- Task goal
The task here is to set down every line of the listing exactly.

- Data
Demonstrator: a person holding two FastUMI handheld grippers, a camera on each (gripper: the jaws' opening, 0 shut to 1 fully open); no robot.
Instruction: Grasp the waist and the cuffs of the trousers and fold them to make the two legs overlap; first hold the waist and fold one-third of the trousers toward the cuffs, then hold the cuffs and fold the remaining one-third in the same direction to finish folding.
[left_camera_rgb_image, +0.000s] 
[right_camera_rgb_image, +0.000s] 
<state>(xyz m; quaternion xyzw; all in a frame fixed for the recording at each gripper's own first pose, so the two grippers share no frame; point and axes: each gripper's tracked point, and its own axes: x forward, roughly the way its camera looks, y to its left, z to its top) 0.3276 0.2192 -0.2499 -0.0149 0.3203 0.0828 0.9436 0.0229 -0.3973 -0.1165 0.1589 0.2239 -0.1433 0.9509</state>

- Problem solution
Demonstrator: a person holding two FastUMI handheld grippers, a camera on each (gripper: the jaws' opening, 0 shut to 1 fully open); no robot.
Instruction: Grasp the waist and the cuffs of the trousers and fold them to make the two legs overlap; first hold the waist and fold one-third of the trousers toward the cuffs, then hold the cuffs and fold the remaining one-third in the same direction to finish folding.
[left_camera_rgb_image, +0.000s] 
[right_camera_rgb_image, +0.000s] 
<state>(xyz m; quaternion xyzw; all in a frame fixed for the recording at each gripper's own first pose, so the two grippers share no frame; point and axes: each gripper's tracked point, and its own axes: x forward, roughly the way its camera looks, y to its left, z to its top) 0.3276 0.2192 -0.2499 -0.0149 0.3203 0.0828 0.9436 0.0229 -0.3973 -0.1165 0.1589 0.2239 -0.1433 0.9509</state>

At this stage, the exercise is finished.